# EXERCISE BRIEF:
Beginning with the opening line, set down each line of the material below exactly, stopping once the line with "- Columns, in" is done.

** DATASET EXTRACT follows **

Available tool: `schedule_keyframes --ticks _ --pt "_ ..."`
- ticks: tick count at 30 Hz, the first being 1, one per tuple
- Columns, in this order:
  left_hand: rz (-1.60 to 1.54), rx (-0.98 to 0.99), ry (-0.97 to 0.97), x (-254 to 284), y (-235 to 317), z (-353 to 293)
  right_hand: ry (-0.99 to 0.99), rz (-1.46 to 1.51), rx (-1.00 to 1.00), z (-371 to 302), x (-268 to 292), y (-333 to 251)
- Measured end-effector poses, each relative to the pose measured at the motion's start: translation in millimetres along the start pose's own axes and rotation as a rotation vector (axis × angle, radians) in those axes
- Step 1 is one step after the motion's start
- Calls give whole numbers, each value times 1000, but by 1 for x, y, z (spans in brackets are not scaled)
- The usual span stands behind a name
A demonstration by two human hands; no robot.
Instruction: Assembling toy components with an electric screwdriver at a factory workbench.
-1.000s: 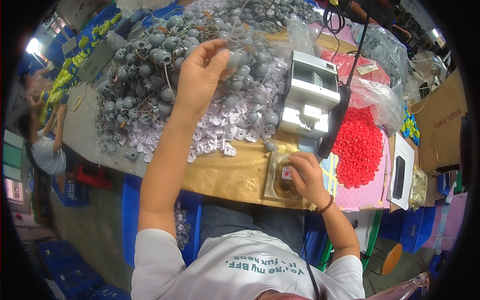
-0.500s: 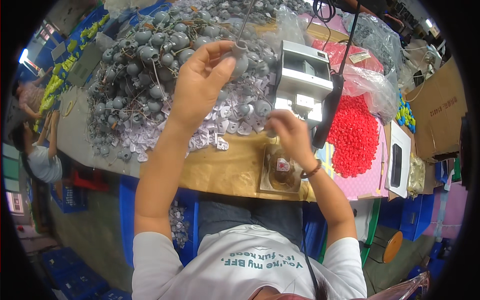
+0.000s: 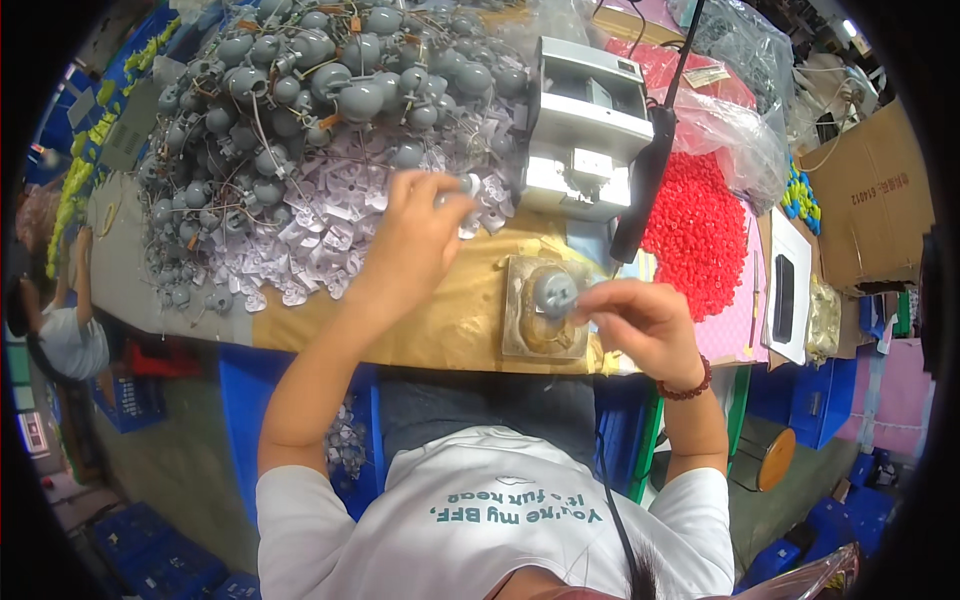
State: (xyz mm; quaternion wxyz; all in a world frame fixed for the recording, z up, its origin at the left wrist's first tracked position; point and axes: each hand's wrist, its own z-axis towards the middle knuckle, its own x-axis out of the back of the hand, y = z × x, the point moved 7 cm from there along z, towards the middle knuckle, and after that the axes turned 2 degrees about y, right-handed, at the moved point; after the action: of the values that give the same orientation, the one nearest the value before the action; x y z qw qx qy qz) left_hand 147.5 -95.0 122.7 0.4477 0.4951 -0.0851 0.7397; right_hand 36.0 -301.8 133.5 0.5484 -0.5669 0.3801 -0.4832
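Note:
Over the front edge of the white-piece pile is my left hand (image 3: 418, 230), its fingers curled together around something small that I cannot make out. A round grey plastic part (image 3: 555, 294) rests on the square block fixture (image 3: 515, 335) at the table's front edge. My right hand (image 3: 645, 325) is at the right side of that part. Its index fingertip reaches the part's edge, and the thumb stands apart from the finger. Between the fixture and the silver box-shaped machine (image 3: 585, 130), a black electric screwdriver (image 3: 645, 185) slants with its tip downward.
Grey round parts with wires (image 3: 360, 98) heap up at the left, behind many white plastic pieces (image 3: 325, 240). Small red caps (image 3: 700, 235) lie to the right, near clear plastic bags (image 3: 750, 80) and a cardboard box (image 3: 875, 205). Another person (image 3: 75, 330) is at the far left.
My left hand has come down from the raised grey part to the white pieces. My right hand has moved toward me to the fixture, where a grey part now rests. The view has shifted.

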Motion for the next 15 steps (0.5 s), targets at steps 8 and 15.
schedule_keyframes --ticks 8,15 --pt "-893 171 -253 -38 89 -77 -130 172 -157 -7 -32 31" --pt "-910 671 -245 -86 73 -112 62 -769 249 -11 -17 61"
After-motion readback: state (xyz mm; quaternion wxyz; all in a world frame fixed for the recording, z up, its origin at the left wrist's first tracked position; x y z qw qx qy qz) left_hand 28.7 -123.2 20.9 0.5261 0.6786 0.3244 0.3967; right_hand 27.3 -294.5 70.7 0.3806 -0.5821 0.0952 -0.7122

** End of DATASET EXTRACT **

# REPLY TO THE TASK:
Available tool: `schedule_keyframes --ticks _ --pt "_ ..."`
- ticks: tick count at 30 Hz, the first being 1, one per tuple
- Columns, in this order:

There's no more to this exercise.